Fine-Tuning Stable Diffusion XL with LoRA on AWS SageMaker: A Production-Scale ML Engineering Journey
In the rapidly evolving landscape of AI-generated imagery, the ability to fine-tune large diffusion models for specific use cases has become increasingly crucial.
This post details our comprehensive approach to fine-tuning Stable Diffusion XL (SDXL) using Low-Rank Adaptation (LoRA) on AWS SageMaker, including our infrastructure setup, training pipeline, hyperparameter optimization experiments, and production deployment strategies.

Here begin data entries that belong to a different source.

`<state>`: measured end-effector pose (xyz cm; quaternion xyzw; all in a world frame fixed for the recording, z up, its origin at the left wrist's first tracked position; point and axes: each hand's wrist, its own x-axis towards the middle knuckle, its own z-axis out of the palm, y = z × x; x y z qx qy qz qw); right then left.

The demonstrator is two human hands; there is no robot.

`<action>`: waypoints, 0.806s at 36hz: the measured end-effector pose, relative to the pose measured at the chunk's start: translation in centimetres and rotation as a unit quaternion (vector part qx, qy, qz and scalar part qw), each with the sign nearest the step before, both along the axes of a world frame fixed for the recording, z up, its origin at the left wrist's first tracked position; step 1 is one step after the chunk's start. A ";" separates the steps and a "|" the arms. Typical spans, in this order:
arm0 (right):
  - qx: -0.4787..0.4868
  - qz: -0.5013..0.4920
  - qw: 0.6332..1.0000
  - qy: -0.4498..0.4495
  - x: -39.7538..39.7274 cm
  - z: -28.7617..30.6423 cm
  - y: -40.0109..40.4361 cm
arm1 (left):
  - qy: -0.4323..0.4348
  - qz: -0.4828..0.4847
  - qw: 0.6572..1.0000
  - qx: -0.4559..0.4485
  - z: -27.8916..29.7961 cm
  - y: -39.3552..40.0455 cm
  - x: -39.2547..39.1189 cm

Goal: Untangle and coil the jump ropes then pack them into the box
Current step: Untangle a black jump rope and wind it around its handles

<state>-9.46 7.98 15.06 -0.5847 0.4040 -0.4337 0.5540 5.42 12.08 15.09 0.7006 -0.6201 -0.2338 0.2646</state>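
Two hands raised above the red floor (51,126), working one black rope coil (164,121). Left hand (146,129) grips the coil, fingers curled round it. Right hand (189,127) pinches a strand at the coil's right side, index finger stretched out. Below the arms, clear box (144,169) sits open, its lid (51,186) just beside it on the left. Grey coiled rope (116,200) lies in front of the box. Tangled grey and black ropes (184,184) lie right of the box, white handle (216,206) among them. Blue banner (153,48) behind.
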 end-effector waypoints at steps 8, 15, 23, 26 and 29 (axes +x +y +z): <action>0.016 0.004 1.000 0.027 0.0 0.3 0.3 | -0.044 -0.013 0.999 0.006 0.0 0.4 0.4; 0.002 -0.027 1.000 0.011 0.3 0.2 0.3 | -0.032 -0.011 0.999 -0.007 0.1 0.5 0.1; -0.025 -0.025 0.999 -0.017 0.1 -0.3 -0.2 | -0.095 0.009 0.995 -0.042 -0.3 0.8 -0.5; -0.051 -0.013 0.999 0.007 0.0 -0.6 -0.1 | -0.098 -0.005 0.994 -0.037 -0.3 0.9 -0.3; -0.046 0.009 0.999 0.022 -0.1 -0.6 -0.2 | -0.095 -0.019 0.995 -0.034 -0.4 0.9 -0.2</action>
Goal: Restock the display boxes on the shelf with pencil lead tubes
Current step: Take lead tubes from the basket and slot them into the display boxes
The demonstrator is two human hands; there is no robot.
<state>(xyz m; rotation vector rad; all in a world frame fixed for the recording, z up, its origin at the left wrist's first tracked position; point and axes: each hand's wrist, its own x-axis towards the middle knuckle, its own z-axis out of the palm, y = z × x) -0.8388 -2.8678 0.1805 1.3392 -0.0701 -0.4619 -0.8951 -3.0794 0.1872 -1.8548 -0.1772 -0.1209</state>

Our goal was to create a scalable, production-ready system for fine-tuning SDXL on custom datasets, specifically focusing on generating storyboard-style images for creative content. We built a complete end-to-end pipeline that handles everything from data preparation to model deployment, with a strong emphasis on experimentation and optimization.
Architecture Overview
Our solution leverages several AWS services and modern ML engineering practices:
- AWS SageMaker for distributed training and inference endpoints
- Amazon S3 for data storage and model artifacts
- Amazon ECR for custom Docker containers
- Hugging Face Diffusers for the SDXL implementation
- LoRA for efficient fine-tuning with reduced memory requirements
The entire pipeline is orchestrated through Python scripts that manage the infrastructure, data processing, training, and deployment phases.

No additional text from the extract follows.